Republican strategist Karl Rove praised Senate Minority Leader Mitch McConnell as an example of how vulnerable GOP candidates can fight back against false advertising from Democratic opponents in midterm races.
In a commentary for
The Wall Street Journal, he wrote, "In politics, candidates want to be on the offense, pressing their agenda and attacking opponents.
"But sometimes the best offense is a good defense that sets the record straight and flips the issue. McConnell did this superbly last week, showing why he is likely to win in Kentucky in November."
Rove, founder of the political-action committee American Crossroads, recounted how McConnell’s Democratic opponent, Alison Lundergan, Grimes recently released a TV ad in which she is filmed sitting next to a retired miner.
The miner asks why McConnell "voted to raise my Medicare costs by $6,000. How are my wife and I supposed to afford that?" After a few seconds of silence, Grimes says, "I don't think he's going to answer that."
But Rove said, "He did answer, in 24 hours, in a video with clips of local and national media calling the charge ‘false,’ ‘misleading’ and ‘laughable,’ since he didn't vote for the measure the miner cited."
The GOP consultant said the measure was a House proposal that never reached the Senate and would not have raised the miner's Medicare costs anyway. The McConnell video also included footage of Grimes being pressed by Kentucky reporters to defend the ad.
"Then the McConnell campaign flipped the issue," said Rove, by reminding voters that President Barack Obama’s healthcare law cut Medicare "while saying that Grimes is 'Obama's Kentucky candidate. Obama Needs Grimes. Kentucky Needs Mitch McConnell.'"

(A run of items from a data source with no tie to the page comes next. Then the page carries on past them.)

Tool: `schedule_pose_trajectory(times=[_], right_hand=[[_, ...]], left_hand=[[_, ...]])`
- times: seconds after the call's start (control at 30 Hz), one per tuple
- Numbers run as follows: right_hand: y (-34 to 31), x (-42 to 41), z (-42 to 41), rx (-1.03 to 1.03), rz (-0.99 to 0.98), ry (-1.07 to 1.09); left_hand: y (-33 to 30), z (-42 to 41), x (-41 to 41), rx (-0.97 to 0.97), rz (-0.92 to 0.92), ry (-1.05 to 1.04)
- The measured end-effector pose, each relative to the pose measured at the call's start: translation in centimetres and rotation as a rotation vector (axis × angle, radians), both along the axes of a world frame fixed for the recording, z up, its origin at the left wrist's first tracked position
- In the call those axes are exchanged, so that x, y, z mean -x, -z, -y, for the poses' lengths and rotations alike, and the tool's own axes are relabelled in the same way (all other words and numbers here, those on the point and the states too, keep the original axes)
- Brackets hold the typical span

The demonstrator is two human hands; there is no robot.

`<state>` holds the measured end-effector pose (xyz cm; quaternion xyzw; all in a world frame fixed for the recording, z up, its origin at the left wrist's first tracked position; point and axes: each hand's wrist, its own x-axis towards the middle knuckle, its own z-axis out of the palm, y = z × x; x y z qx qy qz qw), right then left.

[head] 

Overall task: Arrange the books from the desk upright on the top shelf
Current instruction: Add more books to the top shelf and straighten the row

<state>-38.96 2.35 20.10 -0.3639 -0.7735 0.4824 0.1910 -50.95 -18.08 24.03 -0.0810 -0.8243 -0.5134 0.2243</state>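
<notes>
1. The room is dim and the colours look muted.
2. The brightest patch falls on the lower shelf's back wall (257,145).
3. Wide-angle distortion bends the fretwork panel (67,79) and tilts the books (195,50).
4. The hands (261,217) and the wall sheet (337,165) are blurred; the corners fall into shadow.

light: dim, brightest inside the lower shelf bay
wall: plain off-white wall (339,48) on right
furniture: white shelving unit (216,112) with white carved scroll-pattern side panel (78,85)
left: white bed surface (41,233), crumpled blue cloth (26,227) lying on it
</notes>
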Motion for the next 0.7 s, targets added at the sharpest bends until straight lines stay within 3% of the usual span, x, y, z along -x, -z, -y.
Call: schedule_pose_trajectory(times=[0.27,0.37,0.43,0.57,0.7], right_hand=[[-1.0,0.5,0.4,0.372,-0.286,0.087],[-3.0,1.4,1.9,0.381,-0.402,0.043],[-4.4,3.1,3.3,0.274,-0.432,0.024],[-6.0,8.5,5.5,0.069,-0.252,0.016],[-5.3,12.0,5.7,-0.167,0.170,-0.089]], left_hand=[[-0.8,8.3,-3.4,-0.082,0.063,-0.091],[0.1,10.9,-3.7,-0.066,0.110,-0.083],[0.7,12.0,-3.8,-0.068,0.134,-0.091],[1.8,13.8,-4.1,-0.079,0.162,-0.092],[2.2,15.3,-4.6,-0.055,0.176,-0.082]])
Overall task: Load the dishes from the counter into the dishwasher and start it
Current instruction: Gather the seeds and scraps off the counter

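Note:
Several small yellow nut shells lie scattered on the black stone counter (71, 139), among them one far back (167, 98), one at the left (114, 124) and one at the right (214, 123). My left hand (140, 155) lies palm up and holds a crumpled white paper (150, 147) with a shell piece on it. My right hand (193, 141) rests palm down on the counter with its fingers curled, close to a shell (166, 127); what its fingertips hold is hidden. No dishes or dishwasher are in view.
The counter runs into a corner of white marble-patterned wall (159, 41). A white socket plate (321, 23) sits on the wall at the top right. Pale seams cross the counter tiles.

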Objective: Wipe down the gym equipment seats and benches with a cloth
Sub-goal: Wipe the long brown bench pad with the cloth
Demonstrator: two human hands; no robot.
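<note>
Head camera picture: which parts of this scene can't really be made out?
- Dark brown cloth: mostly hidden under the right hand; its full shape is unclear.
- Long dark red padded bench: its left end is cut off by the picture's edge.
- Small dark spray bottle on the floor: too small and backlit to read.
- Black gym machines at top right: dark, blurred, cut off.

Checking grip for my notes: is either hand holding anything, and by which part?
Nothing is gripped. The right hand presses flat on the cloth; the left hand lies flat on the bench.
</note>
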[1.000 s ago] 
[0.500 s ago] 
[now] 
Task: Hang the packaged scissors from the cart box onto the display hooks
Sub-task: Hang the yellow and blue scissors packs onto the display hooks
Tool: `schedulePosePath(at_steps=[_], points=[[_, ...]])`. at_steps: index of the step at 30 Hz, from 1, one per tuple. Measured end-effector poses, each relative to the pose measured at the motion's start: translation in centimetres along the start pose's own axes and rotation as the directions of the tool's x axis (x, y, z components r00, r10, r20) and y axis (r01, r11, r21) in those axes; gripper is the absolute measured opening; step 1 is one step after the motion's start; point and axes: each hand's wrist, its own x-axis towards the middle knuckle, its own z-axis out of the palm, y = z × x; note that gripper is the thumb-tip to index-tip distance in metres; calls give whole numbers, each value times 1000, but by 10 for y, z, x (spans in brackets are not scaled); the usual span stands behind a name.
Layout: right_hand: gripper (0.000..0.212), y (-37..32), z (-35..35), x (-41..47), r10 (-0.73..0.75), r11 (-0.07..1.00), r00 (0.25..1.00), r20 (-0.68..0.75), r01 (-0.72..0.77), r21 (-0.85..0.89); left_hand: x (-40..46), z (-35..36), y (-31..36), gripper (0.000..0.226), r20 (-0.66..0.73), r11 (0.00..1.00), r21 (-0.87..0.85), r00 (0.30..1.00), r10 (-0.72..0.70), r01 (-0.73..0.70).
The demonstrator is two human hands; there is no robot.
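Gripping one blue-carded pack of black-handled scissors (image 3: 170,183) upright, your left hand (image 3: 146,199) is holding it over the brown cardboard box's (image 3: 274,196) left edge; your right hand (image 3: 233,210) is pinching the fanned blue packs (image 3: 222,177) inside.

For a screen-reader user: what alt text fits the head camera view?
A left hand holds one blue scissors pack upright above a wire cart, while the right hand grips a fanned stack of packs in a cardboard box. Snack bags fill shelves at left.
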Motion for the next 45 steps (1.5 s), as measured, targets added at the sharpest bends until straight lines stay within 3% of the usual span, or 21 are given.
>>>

Rove, a former deputy chief of staff to President George W. Bush, wrote that "the adroitness of Republicans in understanding which Democratic attacks should be rebutted and how to turn the attacks to their advantage could determine who controls the Senate next year."
Rove said that Republicans do not have the same disadvantages they faced in 2010 when they lost competitive races in Nevada, Colorado and Delaware because of "second-tier candidates."
He concluded: "The candidates who play good offense most of the time and effective defense when needed are likely to win and determine whether a Republican or Democrat is majority leader."